Search the records for the string "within", then copy each line where it appears.

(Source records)
# # # # #
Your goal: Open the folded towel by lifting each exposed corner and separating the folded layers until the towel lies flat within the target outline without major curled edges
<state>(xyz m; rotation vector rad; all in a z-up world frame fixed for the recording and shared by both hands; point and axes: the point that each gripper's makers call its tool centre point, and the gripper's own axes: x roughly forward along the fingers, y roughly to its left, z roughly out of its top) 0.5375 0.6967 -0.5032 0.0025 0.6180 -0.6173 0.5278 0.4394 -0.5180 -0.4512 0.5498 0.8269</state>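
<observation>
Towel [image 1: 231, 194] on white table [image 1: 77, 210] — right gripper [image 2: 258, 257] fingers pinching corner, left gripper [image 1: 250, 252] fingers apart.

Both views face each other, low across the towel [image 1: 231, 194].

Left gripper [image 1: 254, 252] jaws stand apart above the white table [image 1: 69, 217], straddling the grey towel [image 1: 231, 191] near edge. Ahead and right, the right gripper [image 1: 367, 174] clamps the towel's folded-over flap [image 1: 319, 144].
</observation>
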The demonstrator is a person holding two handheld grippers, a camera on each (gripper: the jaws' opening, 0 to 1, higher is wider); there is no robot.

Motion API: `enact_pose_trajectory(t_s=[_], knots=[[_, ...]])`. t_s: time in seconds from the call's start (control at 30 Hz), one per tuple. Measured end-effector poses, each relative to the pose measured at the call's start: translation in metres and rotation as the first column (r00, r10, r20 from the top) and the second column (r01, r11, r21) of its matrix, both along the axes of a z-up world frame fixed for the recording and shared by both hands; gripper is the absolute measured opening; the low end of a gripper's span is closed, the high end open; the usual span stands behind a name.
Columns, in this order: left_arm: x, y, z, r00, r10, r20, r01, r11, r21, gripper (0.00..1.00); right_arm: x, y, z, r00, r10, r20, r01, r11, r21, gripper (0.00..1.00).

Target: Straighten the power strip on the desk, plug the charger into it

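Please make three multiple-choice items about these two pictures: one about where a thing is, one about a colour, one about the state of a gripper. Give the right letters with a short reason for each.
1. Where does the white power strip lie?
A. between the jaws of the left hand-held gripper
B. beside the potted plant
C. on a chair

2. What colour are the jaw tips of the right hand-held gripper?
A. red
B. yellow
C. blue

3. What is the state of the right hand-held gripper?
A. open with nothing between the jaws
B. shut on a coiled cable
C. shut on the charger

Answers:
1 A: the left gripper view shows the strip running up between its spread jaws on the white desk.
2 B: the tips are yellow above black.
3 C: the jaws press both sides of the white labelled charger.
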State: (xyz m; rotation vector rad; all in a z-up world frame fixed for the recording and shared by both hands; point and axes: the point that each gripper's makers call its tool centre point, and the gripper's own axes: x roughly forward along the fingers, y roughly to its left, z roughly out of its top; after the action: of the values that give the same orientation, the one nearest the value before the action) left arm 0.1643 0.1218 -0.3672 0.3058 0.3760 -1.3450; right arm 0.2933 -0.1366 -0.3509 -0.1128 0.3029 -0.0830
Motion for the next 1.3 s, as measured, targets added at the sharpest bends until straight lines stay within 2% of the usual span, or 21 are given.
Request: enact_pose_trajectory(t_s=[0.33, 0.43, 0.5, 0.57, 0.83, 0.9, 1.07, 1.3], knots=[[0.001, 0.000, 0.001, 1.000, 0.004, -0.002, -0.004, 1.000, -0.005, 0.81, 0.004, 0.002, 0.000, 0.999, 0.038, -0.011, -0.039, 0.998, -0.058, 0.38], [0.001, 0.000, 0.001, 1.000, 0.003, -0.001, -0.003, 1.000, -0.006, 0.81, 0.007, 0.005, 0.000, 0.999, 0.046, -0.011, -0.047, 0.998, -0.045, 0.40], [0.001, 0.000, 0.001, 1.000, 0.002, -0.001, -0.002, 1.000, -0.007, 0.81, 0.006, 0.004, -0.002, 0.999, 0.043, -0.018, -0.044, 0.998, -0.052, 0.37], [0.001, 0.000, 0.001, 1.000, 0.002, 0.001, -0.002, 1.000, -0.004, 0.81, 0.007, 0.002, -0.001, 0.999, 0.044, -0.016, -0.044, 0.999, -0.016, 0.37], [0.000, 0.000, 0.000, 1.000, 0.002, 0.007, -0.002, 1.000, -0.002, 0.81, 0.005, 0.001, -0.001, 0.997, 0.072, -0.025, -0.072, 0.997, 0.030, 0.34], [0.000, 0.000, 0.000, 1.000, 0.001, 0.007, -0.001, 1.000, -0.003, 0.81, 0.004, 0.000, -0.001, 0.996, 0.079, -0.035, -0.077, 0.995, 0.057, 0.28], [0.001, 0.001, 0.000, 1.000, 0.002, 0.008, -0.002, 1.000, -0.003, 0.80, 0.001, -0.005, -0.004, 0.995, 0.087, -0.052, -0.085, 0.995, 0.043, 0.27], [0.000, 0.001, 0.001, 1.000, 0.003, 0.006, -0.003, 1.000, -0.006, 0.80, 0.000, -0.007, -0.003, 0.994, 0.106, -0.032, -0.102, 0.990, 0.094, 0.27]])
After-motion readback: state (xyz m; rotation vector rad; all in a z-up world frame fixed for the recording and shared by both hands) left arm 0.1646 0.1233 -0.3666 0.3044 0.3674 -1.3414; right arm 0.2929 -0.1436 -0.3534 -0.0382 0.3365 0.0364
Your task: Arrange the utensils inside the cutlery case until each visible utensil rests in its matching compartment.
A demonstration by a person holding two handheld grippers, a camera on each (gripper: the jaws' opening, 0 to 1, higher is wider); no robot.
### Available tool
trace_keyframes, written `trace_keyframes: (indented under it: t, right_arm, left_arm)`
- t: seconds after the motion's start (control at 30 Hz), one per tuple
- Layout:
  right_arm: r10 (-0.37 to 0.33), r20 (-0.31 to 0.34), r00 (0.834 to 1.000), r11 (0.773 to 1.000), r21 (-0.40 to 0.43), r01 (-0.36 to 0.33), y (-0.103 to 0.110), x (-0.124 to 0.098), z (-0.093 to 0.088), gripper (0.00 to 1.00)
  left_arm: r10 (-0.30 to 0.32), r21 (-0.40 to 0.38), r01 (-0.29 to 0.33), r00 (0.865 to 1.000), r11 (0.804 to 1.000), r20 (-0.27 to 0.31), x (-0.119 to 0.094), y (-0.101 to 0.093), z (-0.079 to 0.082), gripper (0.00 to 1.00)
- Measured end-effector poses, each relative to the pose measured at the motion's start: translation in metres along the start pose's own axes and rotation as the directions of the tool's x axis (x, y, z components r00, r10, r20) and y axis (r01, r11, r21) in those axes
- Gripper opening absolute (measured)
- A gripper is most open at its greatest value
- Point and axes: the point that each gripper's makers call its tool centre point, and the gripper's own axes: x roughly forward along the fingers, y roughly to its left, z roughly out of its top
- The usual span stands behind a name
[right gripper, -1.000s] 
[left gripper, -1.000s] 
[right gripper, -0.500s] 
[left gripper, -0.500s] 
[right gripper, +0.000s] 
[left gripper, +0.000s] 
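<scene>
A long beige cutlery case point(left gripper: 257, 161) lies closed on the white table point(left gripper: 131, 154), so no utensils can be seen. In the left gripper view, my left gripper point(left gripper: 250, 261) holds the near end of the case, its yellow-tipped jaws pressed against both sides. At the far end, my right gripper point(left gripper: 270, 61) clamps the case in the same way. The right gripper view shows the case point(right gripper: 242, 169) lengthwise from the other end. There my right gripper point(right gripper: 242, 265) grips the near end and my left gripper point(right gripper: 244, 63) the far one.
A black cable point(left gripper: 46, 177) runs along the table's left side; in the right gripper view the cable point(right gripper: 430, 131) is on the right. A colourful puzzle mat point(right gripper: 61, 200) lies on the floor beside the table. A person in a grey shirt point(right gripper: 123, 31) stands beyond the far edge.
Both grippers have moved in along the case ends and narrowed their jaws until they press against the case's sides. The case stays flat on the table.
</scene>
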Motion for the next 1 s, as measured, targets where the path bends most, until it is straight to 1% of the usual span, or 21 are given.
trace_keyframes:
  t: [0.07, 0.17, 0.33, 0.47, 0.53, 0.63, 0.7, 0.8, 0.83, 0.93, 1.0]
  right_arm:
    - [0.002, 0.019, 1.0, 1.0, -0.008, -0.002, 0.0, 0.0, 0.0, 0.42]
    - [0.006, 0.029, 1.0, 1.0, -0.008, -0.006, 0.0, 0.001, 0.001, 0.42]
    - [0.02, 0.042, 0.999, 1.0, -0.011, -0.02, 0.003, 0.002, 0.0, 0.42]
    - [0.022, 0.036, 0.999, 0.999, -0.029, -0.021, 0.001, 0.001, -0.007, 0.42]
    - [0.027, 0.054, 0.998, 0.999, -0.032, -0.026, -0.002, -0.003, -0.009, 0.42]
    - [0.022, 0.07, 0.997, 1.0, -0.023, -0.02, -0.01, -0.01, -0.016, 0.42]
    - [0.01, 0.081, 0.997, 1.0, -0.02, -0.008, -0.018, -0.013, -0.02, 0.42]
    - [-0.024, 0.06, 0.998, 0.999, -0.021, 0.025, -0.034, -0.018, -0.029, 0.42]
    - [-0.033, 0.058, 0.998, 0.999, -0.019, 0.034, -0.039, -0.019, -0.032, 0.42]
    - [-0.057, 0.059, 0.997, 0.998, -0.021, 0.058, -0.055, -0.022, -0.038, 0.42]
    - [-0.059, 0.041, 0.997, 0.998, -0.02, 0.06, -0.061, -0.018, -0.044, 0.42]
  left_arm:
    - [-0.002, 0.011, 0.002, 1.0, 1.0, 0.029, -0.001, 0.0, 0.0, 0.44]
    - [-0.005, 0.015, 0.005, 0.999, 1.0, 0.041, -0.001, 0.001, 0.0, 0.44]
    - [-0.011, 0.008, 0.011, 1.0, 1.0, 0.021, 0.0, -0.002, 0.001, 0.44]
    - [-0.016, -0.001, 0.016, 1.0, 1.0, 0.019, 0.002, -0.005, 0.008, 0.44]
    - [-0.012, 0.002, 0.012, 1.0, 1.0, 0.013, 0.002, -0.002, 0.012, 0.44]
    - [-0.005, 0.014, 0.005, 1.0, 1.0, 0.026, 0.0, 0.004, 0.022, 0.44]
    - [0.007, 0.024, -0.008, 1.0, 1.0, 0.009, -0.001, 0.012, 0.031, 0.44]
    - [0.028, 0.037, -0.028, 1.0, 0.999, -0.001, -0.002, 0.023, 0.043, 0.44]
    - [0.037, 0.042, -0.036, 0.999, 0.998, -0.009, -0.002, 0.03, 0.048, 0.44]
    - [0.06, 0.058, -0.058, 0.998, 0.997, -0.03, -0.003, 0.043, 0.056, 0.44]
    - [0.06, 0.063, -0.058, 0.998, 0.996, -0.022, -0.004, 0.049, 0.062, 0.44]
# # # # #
• Exercise output
Your goal: Open the folded towel by lifting each exposed corner and separating the folded layers until the towel lies flat within the target outline without major curled edges
Motion for the next 1.3 s, as measured, targets added at the sharpest bends until straight lines stay within 2% of the usual span, or 21 are given.

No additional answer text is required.